- **EXERCISE AIM**: Look through the data below and output, unchanged, every line from the one holding "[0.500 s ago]" through the one holding "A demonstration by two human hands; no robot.", inclusive. Skip the pictures.

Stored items
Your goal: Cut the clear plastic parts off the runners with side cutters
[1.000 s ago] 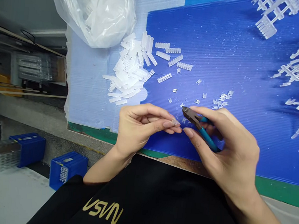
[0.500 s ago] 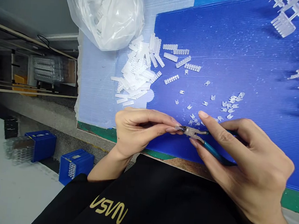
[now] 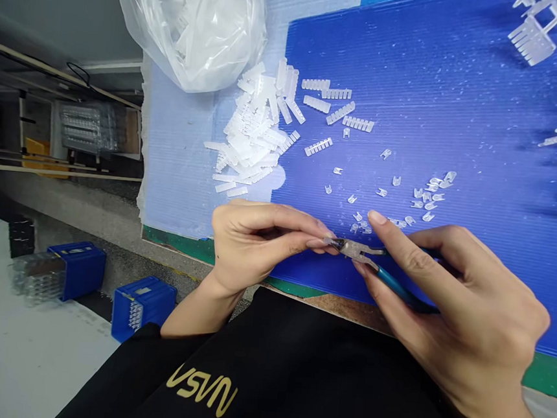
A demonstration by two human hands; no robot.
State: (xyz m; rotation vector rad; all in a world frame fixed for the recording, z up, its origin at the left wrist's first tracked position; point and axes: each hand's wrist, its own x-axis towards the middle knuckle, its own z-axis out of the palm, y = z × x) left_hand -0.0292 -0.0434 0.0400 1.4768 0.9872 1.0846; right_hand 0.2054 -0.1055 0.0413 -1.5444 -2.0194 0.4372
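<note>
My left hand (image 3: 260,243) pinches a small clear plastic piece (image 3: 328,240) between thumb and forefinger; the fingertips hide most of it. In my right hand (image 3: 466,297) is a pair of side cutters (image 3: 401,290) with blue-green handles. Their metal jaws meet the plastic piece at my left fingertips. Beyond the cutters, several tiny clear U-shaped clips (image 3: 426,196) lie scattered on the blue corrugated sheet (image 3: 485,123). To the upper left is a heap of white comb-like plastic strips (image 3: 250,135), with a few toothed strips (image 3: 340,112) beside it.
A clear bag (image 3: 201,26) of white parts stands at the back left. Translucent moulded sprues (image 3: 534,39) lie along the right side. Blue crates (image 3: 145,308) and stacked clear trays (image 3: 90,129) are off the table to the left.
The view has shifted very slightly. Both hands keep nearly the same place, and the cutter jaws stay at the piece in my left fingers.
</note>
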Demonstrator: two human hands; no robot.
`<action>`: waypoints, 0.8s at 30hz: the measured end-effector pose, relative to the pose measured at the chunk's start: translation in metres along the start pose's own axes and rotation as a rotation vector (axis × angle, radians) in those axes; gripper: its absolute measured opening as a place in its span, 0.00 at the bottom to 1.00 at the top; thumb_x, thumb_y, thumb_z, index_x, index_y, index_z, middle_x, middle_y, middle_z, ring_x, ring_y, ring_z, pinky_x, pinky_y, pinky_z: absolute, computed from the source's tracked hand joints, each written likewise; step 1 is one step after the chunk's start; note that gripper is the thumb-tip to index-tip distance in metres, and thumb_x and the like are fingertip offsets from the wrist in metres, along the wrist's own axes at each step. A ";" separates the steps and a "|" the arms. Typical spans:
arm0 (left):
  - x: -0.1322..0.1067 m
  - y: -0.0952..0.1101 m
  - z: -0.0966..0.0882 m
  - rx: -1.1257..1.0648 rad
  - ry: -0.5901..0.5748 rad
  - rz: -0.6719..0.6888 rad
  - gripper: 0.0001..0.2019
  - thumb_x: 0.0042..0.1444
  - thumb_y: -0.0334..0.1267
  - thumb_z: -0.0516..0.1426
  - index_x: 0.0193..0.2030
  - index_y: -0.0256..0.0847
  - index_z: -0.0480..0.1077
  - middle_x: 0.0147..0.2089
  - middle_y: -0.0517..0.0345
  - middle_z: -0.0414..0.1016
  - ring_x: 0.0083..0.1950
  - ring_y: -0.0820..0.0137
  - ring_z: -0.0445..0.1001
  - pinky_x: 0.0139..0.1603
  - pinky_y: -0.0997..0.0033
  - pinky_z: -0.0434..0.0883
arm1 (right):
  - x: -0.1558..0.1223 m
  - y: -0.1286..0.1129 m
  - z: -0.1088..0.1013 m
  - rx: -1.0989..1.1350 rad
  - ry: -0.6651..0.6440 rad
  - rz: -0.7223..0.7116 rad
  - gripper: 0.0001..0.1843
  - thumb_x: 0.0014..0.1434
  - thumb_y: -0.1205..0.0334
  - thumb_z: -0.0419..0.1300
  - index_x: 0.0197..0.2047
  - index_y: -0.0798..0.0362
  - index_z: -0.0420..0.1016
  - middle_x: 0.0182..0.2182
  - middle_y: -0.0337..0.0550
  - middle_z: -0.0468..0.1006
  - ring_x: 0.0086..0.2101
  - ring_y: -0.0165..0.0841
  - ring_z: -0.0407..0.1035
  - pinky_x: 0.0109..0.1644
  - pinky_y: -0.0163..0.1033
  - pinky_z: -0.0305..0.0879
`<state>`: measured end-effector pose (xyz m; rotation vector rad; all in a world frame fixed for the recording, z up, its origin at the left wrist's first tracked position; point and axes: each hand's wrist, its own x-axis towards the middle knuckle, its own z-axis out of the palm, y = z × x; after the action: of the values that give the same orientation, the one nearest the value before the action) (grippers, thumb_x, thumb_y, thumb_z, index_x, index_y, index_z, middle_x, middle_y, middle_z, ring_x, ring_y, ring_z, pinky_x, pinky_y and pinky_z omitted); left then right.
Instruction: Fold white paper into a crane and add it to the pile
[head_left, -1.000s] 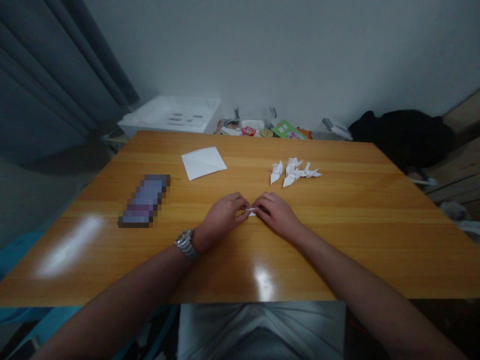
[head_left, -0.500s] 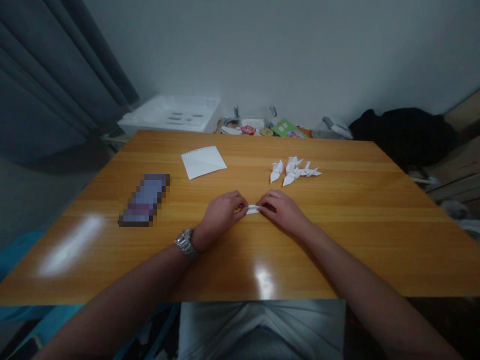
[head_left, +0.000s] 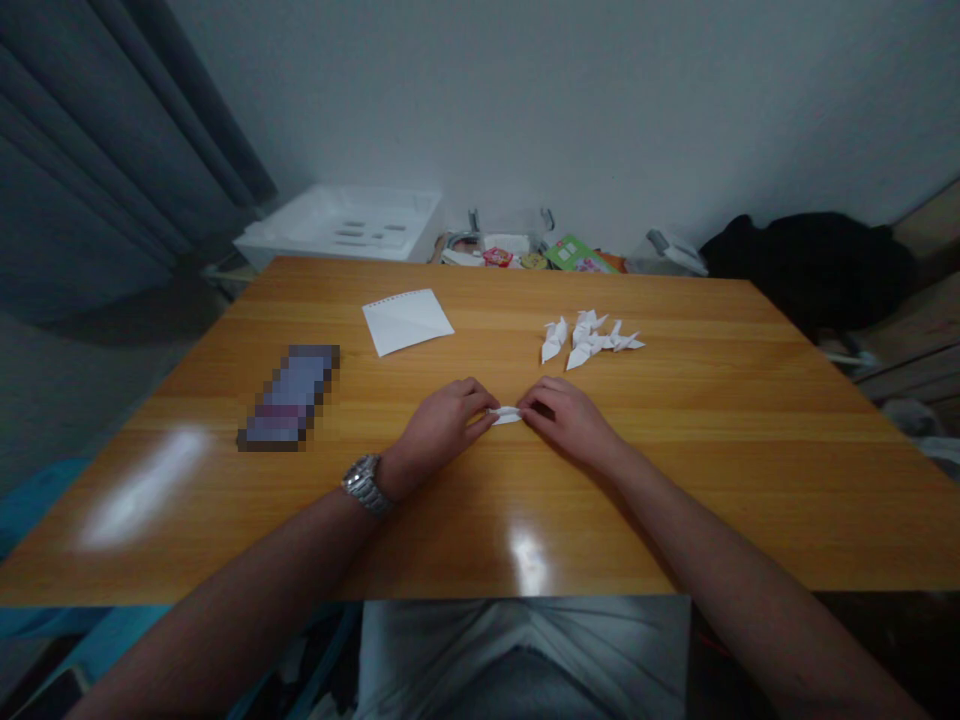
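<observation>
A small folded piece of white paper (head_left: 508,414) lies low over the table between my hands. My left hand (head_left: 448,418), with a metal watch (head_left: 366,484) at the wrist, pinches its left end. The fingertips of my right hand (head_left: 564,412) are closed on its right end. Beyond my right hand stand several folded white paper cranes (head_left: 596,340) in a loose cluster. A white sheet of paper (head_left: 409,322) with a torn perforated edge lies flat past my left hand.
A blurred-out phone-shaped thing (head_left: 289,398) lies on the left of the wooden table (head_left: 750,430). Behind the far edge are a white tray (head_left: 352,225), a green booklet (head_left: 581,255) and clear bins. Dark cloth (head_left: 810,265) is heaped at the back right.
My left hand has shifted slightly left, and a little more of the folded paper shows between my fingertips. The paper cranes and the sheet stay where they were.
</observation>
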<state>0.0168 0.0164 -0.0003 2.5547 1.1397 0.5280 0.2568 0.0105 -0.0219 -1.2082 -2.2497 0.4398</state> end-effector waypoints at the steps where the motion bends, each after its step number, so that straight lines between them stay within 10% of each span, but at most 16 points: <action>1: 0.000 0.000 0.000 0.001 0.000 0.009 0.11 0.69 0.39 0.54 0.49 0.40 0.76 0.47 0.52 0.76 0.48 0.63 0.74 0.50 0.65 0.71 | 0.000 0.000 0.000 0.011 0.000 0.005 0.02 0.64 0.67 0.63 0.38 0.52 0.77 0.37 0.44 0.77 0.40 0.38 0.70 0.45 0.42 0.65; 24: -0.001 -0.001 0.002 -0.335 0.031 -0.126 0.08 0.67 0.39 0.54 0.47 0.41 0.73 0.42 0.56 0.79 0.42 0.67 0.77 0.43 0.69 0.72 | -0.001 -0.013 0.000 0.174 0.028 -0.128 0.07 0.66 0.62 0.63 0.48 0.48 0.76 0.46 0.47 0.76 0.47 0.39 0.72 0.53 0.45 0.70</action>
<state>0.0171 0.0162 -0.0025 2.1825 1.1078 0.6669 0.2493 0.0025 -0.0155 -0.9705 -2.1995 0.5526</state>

- **RESULT OF THE TASK**:
[0.500 s ago] 
[now] 
A demonstration by two human hands; no robot.

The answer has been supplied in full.